Comment 2nd July 2010

Abolish majority jury verdicts, introduced in 1967, and currently regulated by s.17 of the Juries Act, 1974. 

Why does this matter?

There is a practical and principled case against majority jury verdicts. They are incompatible with proof beyond all reasonable doubt, unless the minority is always wrong, which is clearly not the case. They create two-tier verdicts, and leave doubt in the public mind.  

Majority verdicts correlate worryingly with miscarriages of justice, such as the cases of Sally Clark, and Barry George. They also make it easier to acquit the guilty.  

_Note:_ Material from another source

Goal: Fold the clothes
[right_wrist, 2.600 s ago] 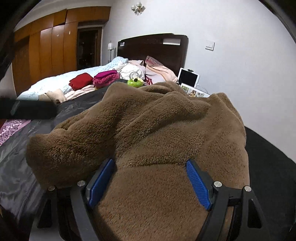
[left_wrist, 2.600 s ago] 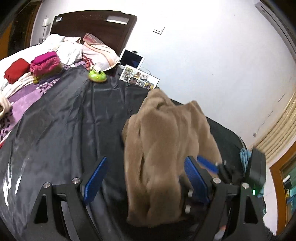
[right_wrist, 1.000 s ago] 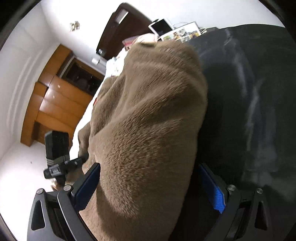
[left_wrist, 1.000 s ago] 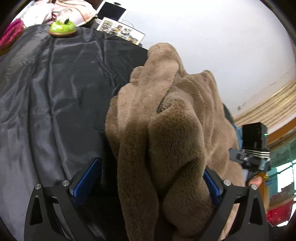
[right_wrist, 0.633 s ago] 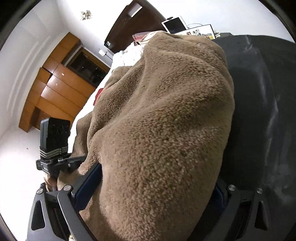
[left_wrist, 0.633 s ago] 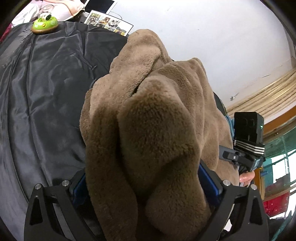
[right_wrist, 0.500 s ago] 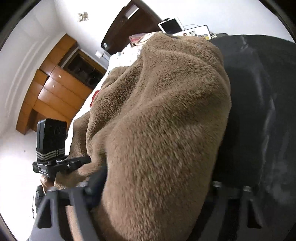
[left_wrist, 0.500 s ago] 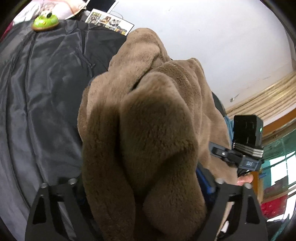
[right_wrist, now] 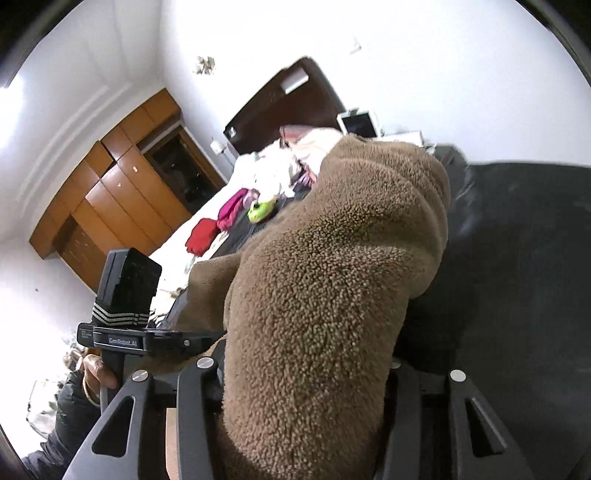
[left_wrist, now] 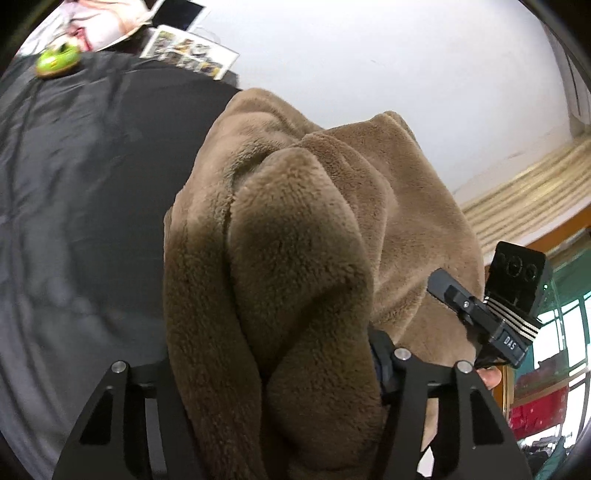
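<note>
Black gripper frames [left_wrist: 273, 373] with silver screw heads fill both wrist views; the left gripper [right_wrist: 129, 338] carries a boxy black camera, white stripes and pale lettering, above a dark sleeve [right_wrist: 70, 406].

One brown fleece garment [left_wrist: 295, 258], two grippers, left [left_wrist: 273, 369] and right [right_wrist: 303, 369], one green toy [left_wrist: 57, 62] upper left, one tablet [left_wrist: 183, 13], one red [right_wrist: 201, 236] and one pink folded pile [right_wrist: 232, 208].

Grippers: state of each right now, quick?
Left gripper: jaws just closing, shut on the brown fleece garment.
Right gripper: jaws just closing, shut on the same garment.
</note>
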A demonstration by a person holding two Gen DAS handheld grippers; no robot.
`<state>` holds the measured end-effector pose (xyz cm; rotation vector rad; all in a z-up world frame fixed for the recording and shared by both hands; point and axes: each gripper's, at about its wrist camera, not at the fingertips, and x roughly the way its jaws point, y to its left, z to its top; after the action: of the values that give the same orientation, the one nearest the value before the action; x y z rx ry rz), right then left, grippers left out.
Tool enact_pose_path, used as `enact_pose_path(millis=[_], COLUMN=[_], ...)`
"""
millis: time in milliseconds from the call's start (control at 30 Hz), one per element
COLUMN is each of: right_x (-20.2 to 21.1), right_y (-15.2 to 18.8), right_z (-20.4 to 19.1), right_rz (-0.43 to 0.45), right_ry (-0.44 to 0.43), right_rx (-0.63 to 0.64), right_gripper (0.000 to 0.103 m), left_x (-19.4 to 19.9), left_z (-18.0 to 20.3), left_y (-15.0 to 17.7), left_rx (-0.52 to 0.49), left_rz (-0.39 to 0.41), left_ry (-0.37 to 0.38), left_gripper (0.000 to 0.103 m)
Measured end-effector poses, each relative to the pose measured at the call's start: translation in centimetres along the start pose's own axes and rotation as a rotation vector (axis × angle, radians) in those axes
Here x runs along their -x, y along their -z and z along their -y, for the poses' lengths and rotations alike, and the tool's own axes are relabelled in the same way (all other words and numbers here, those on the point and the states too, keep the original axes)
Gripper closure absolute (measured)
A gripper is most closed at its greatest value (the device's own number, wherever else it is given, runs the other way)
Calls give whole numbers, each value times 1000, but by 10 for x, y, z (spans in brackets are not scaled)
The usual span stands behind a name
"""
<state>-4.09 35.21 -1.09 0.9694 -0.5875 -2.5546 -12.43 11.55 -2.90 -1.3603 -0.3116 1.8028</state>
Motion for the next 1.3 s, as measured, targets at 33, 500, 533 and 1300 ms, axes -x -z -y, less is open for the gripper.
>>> enact_pose_path(millis=[33,500,533,1300], right_x=[11,246,263,407], right_y=[1,17,18,75], right_z=[0,65,72,240], right_rz=[16,257,268,253], right_ry=[11,216,238,509], right_rx=[5,13,12,-177], right_gripper=[54,54,54,54], left_x=[-5,-119,-130,-304], left_z=[11,223,237,376], left_y=[-1,-17,-17,29], left_rx=[-13,-248,-260,-412], left_rz=[-4,-67,-78,-200], left_ry=[5,179,195,234], left_gripper=[38,38,38,38])
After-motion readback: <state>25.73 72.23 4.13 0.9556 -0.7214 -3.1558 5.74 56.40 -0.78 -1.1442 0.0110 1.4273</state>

Preventing wrongful verdicts would serve both justice and the taxpayer, since appeals and compensation for wrongful convictions can cost the taxpayer hundreds of thousands of pounds. Not to mention the effect it has on the wrongfully convicted person. 

When all verdicts had to be unanimous, only 4% of juries hung. Canada, and most of the USA, retain unanimity. Majority verdicts were introduced by Home Secretary Roy Jenkins on grounds of jury tampering, although they have never been confined to cases where this is alleged, which suggests that this rationale was a pretext. On practical grounds alone, justice should aim to get it right first time around, not pick up the pieces after the damage has been done. Every wrongful conviction damages faith in the justice system, as do wrongful acquittals. Restoring jury unanimity would make all verdicts equal, and improve the standards of justice for all.